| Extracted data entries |
....

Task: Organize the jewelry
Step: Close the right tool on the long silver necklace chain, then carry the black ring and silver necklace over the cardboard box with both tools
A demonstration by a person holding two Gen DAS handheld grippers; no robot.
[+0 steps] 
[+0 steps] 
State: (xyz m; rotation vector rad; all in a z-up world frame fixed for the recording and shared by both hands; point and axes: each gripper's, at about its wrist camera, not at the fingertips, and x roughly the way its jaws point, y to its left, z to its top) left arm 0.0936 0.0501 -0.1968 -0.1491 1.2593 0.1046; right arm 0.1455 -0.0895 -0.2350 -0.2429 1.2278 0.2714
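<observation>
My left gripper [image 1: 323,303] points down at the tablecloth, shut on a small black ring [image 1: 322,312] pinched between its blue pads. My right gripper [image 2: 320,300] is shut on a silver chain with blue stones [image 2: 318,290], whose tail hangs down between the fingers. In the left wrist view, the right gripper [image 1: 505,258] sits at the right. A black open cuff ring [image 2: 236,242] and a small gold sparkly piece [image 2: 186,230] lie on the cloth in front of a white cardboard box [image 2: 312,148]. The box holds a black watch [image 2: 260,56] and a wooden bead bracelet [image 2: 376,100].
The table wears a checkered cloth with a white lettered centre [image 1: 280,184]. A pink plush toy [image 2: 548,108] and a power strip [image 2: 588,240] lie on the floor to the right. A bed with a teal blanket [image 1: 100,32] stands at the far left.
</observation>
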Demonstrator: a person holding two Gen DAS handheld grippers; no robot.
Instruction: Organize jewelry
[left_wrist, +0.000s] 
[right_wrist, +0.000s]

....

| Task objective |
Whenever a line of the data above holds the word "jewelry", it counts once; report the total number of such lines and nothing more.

| Exercise output |
2